The Right Reverend Burgess Love Darnell seized my upper arm and dragged me across the front seat. My satchel caught on the gear shift, pulling it into neutral so that the truck rolled slightly. With what sounded suspiciously like a bad word, he jerked me through the driver’s door, then reached in to detach my bag and shove the gear shift back into park. He slammed the satchel into my chest. Automatically, I wrapped my arms around it, not sure if I was protecting it or hoping it would protect me. Grabbing my arm again, he hustled me up the warped plank steps, and across the surface of something that had no business calling itself a porch. I caught my toe on the front door’s high threshold. Only his bruising grip kept me from falling face-first into the hall that bisected the house and had doors at each end.
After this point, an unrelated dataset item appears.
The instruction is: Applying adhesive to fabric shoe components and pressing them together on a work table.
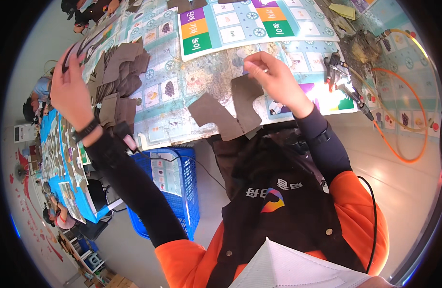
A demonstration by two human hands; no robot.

Other doors opened off the hall. The Right Reverend Darnell pushed me through the nearest off-plumb rectangle. A reedy old woman enthroned on a straight-backed chair peered critically at me over the top of rimless bifocals. Her dark long-sleeved dress stretched over her knees, revealing ankles clad in heavy cotton hose just above stout lace-up shoes.
“This her, Burgess?”
“Yes’m. This here’s Cousin Robert’s girl. Oleana, Aunt Nette’s waitin’ to see your manners.” The Right Reverend Darnell shifted his grip to the back of my neck and squeezed. I gulped and murmured some words I hoped sounded mannerly, but I was so damn scared even the long auburn braid down my back quivered. One week earlier, I’d stood next to the rose brush on my mama’s grave and numbly watched clods bounce off the plain pine coffin in Meema’s grave. Now I trembled in a silent splintered house, trying to understand how I had become the ward of this ugly man with gray hair protruding from his ears.
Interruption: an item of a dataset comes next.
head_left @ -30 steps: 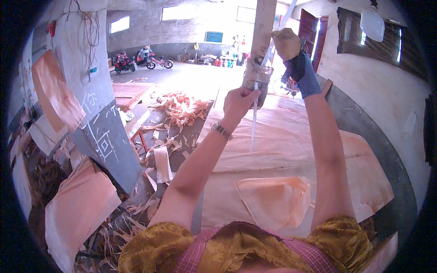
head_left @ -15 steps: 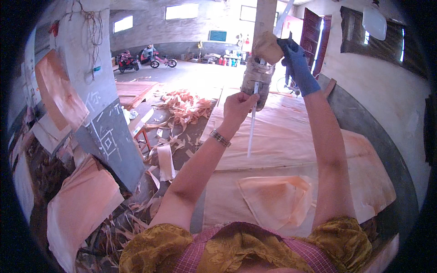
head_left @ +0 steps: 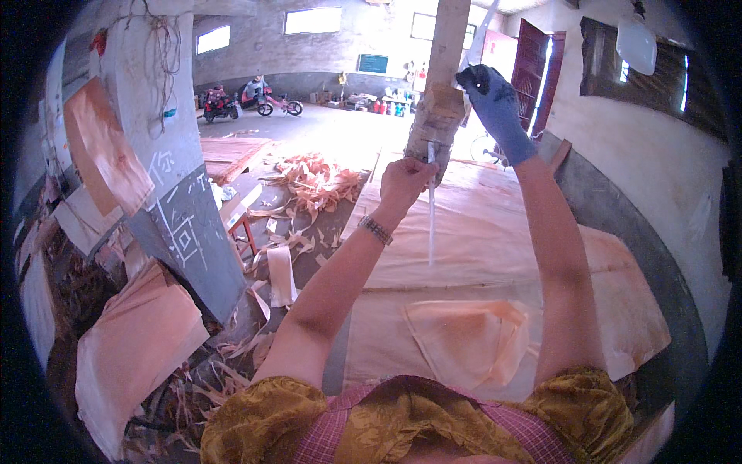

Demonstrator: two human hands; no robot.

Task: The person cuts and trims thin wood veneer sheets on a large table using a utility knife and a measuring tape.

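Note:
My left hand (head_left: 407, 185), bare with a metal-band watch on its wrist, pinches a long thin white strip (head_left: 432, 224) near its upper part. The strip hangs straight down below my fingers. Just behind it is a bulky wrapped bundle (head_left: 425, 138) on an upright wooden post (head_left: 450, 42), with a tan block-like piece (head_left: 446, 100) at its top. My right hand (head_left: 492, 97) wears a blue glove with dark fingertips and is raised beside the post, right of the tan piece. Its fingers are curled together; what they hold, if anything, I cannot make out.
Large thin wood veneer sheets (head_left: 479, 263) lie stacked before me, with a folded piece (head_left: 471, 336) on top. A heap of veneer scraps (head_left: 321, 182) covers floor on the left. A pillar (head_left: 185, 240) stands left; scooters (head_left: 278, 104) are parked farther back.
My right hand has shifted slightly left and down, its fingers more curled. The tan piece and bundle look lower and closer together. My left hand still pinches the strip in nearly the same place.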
Papa had merely snorted on his end of the long-distance phone call when I’d begged to stay in Arkansas. “Meema’s gone, don’t none of her kin have room for you, and I ain’t got time to watch you and drive the truck both. Cousin Burgess and Aunt Nette are willin’ to have the load of you till you’re old enough to marry. No, I don’t want to hear no more, Oleana. You go get your bits and pieces together and be ready to head on out when Cousin Burgess gets there.”
I had left Arkansas with a few clothes, a ragged fabric dog, and the conch shell from Meema’s dresser hidden deep in my satchel. Now I clung to the bag like it was my last grip on sanity and listened while the Right Reverend Darnell and Aunt Nette wrangled over my future.
“You didn’t tell me she was pretty, Burgess.” Aunt Nette scowled at me, her eyes narrow and mean as her mouth. “Didn’t tell me that.”
“Now, Mama, you know the devil’s in this girl just by lookin’ at her, but I reckon you and me can drive him out and leave behind a good gentle woman. Won’t hurt for her to have a shine on her then. Give her a year of the Lord’s way and she’ll do us proud, ain’t that so, girl?” He shook me by the back of my neck and accepted the whiplash of my head as a yes. The space his left incisor once filled showed beneath his upper lip as he grinned at me. I stared at the dark line of snuff that edged his lower lip, trying not to gag. I’d felt safer around junkyard dogs and copperhead snakes.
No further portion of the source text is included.